● ACTIVITY
The data below holds the lines to copy: everything from the line containing "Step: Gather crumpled" to the line containing "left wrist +", both ends included, set down exactly.

● DATA BLOCK
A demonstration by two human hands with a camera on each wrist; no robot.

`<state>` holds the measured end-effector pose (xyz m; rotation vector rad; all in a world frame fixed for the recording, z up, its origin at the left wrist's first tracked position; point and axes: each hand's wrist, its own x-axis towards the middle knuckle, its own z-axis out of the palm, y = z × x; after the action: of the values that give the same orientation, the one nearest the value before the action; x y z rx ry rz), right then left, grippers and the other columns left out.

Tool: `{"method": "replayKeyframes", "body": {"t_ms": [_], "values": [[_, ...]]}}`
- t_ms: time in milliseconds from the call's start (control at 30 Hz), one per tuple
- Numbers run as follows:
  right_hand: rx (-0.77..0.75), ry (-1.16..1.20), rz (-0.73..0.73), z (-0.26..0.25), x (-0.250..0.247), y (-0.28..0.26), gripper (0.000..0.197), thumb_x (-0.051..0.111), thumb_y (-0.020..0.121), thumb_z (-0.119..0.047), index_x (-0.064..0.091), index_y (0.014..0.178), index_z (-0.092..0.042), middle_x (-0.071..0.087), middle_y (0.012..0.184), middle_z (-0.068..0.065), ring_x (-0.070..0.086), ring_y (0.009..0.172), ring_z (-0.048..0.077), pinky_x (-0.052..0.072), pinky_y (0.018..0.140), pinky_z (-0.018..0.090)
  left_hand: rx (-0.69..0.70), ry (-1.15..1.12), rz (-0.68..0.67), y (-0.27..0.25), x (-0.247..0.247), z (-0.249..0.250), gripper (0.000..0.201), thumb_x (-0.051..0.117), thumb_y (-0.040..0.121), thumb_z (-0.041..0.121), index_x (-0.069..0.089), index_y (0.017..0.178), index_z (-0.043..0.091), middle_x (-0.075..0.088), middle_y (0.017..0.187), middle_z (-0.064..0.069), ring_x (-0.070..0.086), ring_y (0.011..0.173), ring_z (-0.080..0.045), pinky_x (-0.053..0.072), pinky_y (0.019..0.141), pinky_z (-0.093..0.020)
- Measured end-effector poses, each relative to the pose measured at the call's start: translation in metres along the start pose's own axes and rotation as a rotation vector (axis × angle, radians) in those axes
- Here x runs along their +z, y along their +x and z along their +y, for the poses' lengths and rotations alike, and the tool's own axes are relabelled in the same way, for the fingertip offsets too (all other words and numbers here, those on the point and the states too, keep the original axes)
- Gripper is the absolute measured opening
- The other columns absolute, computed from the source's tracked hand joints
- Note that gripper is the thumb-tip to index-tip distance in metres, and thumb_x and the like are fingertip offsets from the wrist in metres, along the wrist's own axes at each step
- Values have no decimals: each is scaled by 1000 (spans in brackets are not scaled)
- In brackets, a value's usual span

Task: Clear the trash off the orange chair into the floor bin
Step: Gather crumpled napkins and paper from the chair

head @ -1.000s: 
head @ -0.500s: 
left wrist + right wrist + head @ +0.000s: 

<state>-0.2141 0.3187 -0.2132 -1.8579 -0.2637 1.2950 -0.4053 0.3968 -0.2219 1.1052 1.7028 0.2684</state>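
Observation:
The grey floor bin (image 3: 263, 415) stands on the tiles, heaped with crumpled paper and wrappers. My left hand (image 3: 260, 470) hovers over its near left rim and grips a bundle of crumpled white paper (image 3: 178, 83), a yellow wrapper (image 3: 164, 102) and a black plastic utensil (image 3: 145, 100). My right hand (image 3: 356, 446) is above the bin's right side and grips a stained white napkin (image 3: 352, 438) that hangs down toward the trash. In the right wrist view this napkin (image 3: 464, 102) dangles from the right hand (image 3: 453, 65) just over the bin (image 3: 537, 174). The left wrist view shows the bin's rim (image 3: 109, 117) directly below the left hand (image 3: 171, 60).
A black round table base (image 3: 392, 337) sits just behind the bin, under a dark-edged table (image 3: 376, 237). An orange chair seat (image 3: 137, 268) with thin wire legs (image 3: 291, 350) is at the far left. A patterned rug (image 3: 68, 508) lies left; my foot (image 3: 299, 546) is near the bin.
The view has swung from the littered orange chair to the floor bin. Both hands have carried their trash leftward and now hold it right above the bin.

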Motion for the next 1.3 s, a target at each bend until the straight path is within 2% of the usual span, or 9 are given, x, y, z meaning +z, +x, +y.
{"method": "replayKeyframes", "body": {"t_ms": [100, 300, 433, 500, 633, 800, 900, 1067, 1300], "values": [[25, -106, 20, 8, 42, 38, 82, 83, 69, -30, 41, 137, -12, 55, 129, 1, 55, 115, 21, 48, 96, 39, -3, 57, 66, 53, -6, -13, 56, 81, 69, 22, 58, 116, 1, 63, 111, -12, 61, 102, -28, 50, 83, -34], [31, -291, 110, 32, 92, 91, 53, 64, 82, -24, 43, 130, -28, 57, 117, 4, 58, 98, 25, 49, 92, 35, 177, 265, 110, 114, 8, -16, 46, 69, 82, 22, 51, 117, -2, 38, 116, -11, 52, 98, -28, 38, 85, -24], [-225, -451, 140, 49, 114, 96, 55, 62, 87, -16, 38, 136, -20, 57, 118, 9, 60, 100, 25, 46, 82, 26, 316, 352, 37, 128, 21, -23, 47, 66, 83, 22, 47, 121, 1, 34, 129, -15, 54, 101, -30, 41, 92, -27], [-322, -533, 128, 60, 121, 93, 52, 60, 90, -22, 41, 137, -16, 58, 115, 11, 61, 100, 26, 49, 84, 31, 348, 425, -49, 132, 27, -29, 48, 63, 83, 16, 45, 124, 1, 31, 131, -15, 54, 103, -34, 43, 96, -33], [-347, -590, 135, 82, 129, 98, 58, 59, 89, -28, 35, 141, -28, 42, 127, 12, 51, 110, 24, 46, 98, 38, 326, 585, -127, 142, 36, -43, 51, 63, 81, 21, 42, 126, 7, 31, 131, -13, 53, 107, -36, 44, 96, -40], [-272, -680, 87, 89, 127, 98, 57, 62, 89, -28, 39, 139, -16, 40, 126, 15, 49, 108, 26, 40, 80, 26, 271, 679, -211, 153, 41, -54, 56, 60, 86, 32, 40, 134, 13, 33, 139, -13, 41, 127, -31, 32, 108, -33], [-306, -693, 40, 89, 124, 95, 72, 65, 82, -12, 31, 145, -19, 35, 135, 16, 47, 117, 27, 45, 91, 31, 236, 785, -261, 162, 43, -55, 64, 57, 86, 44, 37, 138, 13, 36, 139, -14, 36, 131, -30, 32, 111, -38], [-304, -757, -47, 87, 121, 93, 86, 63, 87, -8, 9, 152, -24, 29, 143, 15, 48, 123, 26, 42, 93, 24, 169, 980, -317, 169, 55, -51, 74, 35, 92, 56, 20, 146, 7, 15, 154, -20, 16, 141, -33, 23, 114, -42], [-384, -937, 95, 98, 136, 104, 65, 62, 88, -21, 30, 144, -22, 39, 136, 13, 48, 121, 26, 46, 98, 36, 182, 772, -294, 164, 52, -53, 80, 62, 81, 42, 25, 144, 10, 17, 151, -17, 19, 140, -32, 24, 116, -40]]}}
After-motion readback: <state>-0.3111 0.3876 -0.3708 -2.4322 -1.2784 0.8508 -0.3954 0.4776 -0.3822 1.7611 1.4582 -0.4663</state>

● WRITTEN ANSWER
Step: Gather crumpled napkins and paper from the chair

head @ -1.000s: 
head @ -0.500s: 
left wrist + right wrist + head @ +0.000s: 

The work on this exercise is finished.